PIRNet for Real-Time 5-DoF Capsule Endoscopy Localization: How NOKOV motion capture provided optical reference data
A research team led by Prof. Shuxiang Guo at Southern University of Science and Technology proposed PIRNet, a physics-informed residual network for real-time 5-DoF magnetic localization in capsule endoscopy. In visible in vitro, ex vivo, and anti-interference experiments, the research team used NOKOV motion capture to obtain optical reference pose or trajectory data for annular magnets or capsule targets. These data support evaluation of PIRNet localization accuracy, robustness, and dynamic tracking behavior. The paper reports a mean position error of 0.69 +/- 0.29 mm, a mean orientation error of 0.70° +/- 0.37°, and less than 20% of the real-world calibration configurations required by data-driven baselines.
Case Overview
Item | Content |
Research team | Team led by Prof. Shuxiang Guo at Southern University of Science and Technology |
Paper | A Physics-Informed Residual Learning Method for Real-Time 5-DoF Magnetic Localization in Capsule Endoscopy |
Research object | Capsule endoscopy / mini-capsule magnetic localization |
Research task | Real-time 5-DoF magnetic localization and dynamic tracking evaluation |
Application field | Capsule endoscopy, magnetic medical robots, miniature in vivo robot localization |
Motion capture system | NOKOV motion capture |
Measured object | Annular magnet, mini-capsule target, or magnetic target depending on the experiment |
Output data | Optical reference pose or trajectory data |
Data use | Evaluation of PIRNet localization accuracy, robustness, dynamic tracking, and anti-interference compatibility |
Key results | Mean position error of 0.69 +/- 0.29 mm; mean orientation error of 0.70° +/- 0.37°; less than 20% of the calibration configurations required by data-driven baselines |
Research Background: why active capsule endoscopy needs reliable 5-DoF localization
Wireless capsule endoscopy is moving from passive imaging toward active robotic functions. For tasks such as targeted drug delivery, tissue biopsy, and minimally invasive procedures, the research team needs to know the capsule position and orientation in real time. Permanent-magnet tracking is attractive because it does not require internal power in the capsule, can propagate through biological media, and does not depend on line-of-sight measurement.
The localization problem remains difficult because ideal magnetic dipole models may not match real sensor measurements, while purely data-driven approaches can require large calibration datasets. PIRNet addresses this by learning residual corrections under physical constraints, aiming to reduce calibration burden while preserving localization consistency.
Research Method and Main Contribution: residual learning for the magnetic dipole model
PIRNet stands for Physics-Informed Residual Network. The framework uses a dual-branch architecture to separate local sensor distortion from systematic pose-dependent deviation, then computes a physically plausible correction to the idealized magnetic dipole model.
The paper compares two operating paradigms. PIRNet-LUT supports high-speed edge computing through lookup-table query and interpolation, while PIRNet-in-the-Loop uses end-to-end optimization to pursue higher localization accuracy. The two modes reflect different tradeoffs between computation and precision.

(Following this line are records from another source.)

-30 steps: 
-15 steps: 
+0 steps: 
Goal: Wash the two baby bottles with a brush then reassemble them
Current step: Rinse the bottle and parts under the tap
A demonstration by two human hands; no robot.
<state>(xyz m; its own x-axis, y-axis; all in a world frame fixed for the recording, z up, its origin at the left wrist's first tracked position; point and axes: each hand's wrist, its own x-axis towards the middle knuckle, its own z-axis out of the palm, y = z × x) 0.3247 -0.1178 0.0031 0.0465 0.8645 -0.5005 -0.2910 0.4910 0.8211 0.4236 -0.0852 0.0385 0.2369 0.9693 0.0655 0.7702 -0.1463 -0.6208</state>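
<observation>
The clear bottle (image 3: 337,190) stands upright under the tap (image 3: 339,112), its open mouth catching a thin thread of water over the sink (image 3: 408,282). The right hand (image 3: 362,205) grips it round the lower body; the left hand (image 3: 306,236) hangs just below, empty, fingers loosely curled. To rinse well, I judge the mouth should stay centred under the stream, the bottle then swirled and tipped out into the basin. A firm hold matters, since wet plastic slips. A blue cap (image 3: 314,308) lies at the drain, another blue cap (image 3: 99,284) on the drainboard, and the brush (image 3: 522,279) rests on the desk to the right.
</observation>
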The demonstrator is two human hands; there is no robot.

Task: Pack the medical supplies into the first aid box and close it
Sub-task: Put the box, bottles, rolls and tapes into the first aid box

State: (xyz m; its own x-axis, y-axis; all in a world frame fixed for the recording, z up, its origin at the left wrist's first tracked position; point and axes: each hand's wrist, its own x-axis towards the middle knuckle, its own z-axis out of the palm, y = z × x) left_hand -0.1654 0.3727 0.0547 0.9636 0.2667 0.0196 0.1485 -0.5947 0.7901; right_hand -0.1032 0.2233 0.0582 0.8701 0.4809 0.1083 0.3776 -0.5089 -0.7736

Architecture of the proposed PIRNet.
NOKOV's Role in This Study
Item | Content |
Measured object | Annular magnet, mini-capsule target, or magnetic target depending on the experiment |
Output data | Optical reference pose or trajectory data |
Data use | Evaluation of PIRNet localization accuracy, robustness, and dynamic tracking behavior |
In this study, the research team used NOKOV motion capture to obtain optical reference pose or trajectory data for annular magnets, mini-capsule targets, or magnetic targets. The data were used to evaluate PIRNet localization accuracy, robustness, and dynamic tracking behavior.
Why does magnetic localization need an optical reference?
Magnetic localization estimates the capsule position and orientation from magnetic sensor measurements. To quantify the localization error, the experimental setup requires an independent spatial reference. In visible in vitro and ex vivo conditions, NOKOV motion capture can provide optical reference pose or trajectory data for comparison with the magnetic localization output.
Experiment Design and Results: from core performance to dynamic tracking validation
Core performance and ablation experiments evaluate whether PIRNet can learn a physically plausible residual correction and how each architectural component contributes to localization accuracy. In these experiments, NOKOV motion capture provides 6-DoF optical reference pose data for comparison with PIRNet estimates.

Experimental platforms, including the magnetometer sensor array, magnetic target, magnetic tracking interface, in vitro setup, and in vivo animal study overview.
Operational-paradigm experiments compare PIRNet-LUT and PIRNet-in-the-Loop across hardware platforms. The paper reports that PIRNet-in-the-Loop provides higher localization accuracy on GPU-enabled platforms, while PIRNet-LUT maintains real-time performance on CPU-constrained devices.
The data-efficiency experiments compared PIRNet with a purely data-driven ResNet under different amounts of real-world calibration data. The paper reports that PIRNet reached the accuracy of the fully trained data-driven baseline using less than one-fifth of the real-world calibration configurations.
Dynamic tracking validation includes an in vitro baseline test, ex vivo tissue tracking, and preliminary in vivo feasibility testing. The in vitro test uses a 10-mm standard annular magnet. The ex vivo test places two fresh porcine tissue blocks, each 30-40 mm thick, above the sensor array, with the magnetic target encapsulated in porcine hepatic tissue and driven by a robotic arm along predefined 3-D trajectories. In the New Zealand White rabbit study, optical tracking is structurally obstructed, so the evaluation uses endoscopic video and calibrated insertion-depth markers instead.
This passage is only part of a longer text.